Differences between revisions 9 and 10

Standards in fitting, evaluating, and interpreting regression models

As part of Workshop on common issues and standard in ordinary and multilevel regression modeling March 25, 2009, UC Davis

== To do==

We need examples for many of the topics below. best examples that we can carry through.
maybe we can distribute visualization ideas across the different sections rather than having them separately at the end.
we may need to cut substantially, but I threw in all idea that came to mind for now.

Interpreting a simple model (1 minutes)

Quick example of very naive model interpretation. We will use R throughout to give examples.

What's the overall output (fitted) of the model and what does it mean?
Usually we're not interested in the fitted values per se but in the structure of the model that they stem from. Describe how to read model summary:
- Simple example from linear mixed model (build on Roger's data?)
  - What do coefficients in model summary mean?
  - What does intercept mean?
    - depends on coding!
      - compare contrast vs. dummy coding in balanced data
      - generalize to centering
    - in interpreting effects need to be uncentered
    - ok, now we have interpretable effects
- discuss issues of scale and interpretation. Give a simple example of a back-translation into the original space. Show the formula (e.g. for effects on log duration). Describe both predictor and outcome transforms.
- Be clear about what's nice about having coefficients: directionality and shape of effect can be tested and immediately interpreted. Usually, psycholinguistic theories make predictions about directionality of effect (not just that it matters).
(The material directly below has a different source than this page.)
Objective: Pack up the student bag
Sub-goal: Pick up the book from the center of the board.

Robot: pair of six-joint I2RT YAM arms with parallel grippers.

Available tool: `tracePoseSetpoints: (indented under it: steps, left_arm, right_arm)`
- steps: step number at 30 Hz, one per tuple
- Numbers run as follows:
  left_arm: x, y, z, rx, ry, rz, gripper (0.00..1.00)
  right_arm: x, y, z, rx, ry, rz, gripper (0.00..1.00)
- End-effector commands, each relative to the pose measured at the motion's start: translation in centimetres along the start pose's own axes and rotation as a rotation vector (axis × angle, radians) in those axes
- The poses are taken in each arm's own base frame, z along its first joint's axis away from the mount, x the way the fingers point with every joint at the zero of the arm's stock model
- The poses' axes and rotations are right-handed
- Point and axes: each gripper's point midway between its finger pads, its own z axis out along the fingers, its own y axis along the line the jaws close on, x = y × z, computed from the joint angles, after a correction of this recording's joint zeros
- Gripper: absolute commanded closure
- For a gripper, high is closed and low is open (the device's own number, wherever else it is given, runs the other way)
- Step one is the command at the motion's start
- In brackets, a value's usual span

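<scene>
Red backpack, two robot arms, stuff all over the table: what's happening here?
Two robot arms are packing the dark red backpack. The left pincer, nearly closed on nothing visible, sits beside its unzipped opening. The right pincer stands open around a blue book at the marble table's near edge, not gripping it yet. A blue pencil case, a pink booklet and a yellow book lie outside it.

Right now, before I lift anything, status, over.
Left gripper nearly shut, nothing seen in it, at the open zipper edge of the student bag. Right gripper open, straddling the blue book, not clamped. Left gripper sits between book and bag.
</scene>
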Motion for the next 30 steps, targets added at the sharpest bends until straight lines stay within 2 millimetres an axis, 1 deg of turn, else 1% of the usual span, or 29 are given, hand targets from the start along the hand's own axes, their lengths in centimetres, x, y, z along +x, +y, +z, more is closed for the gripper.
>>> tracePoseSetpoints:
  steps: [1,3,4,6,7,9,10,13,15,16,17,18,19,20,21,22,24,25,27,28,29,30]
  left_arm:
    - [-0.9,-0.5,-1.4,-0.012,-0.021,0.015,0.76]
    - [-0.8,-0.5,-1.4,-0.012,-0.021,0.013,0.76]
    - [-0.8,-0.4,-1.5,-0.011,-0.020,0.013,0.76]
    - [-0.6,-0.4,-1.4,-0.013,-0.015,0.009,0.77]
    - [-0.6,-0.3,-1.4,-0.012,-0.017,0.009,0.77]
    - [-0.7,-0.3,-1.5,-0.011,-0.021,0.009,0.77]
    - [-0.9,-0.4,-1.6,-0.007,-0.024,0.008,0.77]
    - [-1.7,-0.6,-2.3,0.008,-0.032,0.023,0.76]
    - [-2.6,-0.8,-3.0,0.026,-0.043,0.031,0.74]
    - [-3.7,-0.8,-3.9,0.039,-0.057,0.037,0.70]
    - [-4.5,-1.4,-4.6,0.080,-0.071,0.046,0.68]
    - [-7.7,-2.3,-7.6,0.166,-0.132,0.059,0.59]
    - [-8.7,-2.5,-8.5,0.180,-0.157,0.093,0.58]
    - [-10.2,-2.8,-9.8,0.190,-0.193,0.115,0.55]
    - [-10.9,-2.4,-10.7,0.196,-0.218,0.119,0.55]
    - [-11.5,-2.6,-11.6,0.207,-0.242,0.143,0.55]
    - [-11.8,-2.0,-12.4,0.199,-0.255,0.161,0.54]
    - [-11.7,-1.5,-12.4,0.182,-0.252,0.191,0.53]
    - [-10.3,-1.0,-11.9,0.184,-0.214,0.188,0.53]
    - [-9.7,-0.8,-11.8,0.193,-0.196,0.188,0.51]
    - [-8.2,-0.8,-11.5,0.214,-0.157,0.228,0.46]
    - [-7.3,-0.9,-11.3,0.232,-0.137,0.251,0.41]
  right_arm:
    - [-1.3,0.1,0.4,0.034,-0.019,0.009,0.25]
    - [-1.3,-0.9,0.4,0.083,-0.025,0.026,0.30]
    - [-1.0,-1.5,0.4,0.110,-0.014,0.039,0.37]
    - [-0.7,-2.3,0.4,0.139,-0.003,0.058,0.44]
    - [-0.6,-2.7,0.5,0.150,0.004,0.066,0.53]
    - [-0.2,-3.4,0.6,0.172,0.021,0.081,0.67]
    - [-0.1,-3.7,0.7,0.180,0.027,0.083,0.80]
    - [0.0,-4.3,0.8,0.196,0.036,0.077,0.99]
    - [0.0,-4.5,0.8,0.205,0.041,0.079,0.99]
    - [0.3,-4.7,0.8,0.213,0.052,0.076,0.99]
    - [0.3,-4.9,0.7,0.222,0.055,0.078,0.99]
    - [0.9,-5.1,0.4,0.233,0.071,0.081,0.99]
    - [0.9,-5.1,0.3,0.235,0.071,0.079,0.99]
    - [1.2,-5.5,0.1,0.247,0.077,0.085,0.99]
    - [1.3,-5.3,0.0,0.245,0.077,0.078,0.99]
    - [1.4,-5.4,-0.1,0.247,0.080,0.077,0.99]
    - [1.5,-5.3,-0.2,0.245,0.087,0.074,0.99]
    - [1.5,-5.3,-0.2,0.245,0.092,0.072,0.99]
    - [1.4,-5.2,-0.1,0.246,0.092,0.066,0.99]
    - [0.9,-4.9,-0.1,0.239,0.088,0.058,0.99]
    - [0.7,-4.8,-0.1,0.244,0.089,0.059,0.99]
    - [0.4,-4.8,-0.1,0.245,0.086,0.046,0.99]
Evaluating a model I - coefficients (XX minutes)

But can we trust these coefficients?

Explain effects of collinearity in SE(beta) and on interpretation of beta.
How to detect collinearity
- vif()
- cor, cor(, method="spearman") , pairs
- fixed effect correlations in mixed models
- doesn't always matter: e.g. if controls that we don't care about!
How to remove collinearity:
- centering: removes collinearity with intercept and higher order terms, including interactions
- residualization and how to interpret the results
- PCA or alikes (disadvantage: interpretability, though sometimes interpretability is still ok; great for controls)
- stratification (using subsets of data)
Use of model comparison tests
- are robust against collinearity
- great to assess significance of interactions, non-linear components, etc.; especially useful for controls where the directionality does not matter that much.
- do not provide directionality of effect
- not completely ok for all types of models --> refer to conceptual background section and to Harald's section

Evaluating a model II - overall quality (XX minutes)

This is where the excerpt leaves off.